• [Work to complete]: Search the records below for the word "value". Pull out each line that has it.
○ ○ ○ ○ ○
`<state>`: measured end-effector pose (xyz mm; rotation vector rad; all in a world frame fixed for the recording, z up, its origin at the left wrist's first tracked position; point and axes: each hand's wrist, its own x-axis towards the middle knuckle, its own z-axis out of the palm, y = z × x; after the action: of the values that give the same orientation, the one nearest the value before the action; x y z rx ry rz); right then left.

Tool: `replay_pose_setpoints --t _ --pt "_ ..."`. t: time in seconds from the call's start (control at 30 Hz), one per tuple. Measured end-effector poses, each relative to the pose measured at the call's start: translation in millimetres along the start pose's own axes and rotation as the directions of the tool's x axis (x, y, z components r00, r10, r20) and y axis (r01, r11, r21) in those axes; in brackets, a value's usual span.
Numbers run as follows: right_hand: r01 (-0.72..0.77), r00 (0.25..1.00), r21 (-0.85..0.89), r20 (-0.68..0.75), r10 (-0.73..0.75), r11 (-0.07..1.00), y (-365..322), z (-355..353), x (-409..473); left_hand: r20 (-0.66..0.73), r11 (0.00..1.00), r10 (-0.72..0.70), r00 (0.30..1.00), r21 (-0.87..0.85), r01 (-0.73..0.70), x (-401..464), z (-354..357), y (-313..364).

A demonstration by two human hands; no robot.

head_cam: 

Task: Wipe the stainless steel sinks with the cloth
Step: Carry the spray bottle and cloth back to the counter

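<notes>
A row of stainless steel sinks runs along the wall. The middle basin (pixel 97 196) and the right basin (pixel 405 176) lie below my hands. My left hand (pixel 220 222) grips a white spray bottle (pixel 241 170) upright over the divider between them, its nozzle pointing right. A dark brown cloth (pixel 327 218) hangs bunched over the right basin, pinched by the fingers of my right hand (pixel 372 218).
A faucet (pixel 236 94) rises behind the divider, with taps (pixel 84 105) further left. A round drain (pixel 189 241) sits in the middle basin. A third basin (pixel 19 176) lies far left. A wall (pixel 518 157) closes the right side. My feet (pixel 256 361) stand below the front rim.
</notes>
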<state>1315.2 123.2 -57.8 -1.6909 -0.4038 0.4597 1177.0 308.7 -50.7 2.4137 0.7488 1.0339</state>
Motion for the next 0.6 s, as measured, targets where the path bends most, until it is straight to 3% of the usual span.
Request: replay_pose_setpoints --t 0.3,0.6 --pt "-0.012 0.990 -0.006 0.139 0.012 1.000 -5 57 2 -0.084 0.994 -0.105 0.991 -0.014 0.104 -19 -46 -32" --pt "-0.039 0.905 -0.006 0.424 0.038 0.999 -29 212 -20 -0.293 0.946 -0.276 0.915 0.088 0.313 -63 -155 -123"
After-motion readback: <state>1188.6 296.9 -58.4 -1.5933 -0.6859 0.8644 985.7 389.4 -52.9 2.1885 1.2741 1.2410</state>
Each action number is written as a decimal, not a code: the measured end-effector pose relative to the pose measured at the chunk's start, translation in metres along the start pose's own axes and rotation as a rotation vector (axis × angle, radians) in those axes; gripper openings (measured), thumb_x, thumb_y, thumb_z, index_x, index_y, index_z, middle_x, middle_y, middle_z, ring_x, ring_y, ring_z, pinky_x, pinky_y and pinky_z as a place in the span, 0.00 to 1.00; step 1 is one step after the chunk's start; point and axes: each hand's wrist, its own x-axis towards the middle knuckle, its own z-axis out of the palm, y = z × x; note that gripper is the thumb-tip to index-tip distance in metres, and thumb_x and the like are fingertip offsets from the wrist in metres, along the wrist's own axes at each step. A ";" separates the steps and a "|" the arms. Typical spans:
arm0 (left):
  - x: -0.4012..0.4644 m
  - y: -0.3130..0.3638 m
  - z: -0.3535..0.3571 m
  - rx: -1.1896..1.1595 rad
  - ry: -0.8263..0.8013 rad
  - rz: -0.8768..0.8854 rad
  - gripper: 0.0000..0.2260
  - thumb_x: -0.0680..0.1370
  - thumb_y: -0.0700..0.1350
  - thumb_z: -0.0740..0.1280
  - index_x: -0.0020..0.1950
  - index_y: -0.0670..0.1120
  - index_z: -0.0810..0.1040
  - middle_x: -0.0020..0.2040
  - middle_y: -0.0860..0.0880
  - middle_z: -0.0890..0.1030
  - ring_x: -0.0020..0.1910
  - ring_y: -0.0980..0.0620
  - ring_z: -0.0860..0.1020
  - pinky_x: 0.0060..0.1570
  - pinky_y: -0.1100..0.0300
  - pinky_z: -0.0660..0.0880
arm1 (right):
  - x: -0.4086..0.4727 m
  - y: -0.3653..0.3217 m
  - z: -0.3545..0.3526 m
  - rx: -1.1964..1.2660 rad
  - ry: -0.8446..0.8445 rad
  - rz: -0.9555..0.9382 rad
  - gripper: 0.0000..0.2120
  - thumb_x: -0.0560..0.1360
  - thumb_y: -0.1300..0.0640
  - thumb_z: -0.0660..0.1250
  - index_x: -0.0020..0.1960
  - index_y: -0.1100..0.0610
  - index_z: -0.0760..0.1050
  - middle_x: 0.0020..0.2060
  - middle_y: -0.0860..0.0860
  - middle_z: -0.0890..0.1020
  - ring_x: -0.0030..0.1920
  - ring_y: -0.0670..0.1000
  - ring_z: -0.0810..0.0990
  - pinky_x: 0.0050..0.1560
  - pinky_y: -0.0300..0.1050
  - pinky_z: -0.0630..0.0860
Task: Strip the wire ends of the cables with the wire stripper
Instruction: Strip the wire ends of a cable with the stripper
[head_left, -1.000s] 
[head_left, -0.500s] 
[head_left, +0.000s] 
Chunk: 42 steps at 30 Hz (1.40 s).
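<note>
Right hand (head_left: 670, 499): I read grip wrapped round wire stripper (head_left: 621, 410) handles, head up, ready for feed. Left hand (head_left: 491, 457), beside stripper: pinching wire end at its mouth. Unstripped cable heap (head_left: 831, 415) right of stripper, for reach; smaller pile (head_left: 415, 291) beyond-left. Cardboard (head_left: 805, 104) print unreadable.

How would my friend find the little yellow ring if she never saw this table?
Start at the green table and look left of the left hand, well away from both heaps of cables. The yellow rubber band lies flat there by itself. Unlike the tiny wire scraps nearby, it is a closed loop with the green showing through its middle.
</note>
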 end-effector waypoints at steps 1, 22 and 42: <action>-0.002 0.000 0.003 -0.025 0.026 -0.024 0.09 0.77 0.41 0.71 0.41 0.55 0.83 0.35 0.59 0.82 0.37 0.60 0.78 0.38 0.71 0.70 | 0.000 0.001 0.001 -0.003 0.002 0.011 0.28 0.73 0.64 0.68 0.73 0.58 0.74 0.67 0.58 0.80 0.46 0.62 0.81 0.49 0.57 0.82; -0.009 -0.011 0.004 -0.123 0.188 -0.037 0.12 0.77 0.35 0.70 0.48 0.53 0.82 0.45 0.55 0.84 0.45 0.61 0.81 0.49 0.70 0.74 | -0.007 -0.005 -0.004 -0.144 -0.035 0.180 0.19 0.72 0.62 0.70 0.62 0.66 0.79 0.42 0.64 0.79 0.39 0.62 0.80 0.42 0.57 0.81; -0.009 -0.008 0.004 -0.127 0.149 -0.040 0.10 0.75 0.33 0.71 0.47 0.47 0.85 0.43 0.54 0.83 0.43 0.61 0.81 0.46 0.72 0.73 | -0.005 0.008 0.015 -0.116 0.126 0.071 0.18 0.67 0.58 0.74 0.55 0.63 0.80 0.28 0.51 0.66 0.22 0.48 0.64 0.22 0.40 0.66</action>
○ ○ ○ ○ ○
• [Exercise response]:
`<state>`: measured end-effector pose (xyz mm; rotation vector rad; all in a world frame fixed for the recording, z up, its origin at the left wrist's first tracked position; point and axes: each hand's wrist, its own x-axis towards the middle knuckle, its own z-axis out of the palm, y = z × x; after the action: of the values that give the same orientation, the one nearest the value before the action; x y z rx ry rz); right then left.
Tool: `replay_pose_setpoints --t _ --pt "_ ..."`. t: time in seconds from the call's start (control at 30 Hz), one per tuple. Measured end-effector poses, each relative to the pose measured at the call's start: translation in millimetres along the start pose's own axes and rotation as the directions of the tool's x axis (x, y, z components r00, r10, r20) and y axis (r01, r11, r21) in those axes; in brackets, a value's usual span.

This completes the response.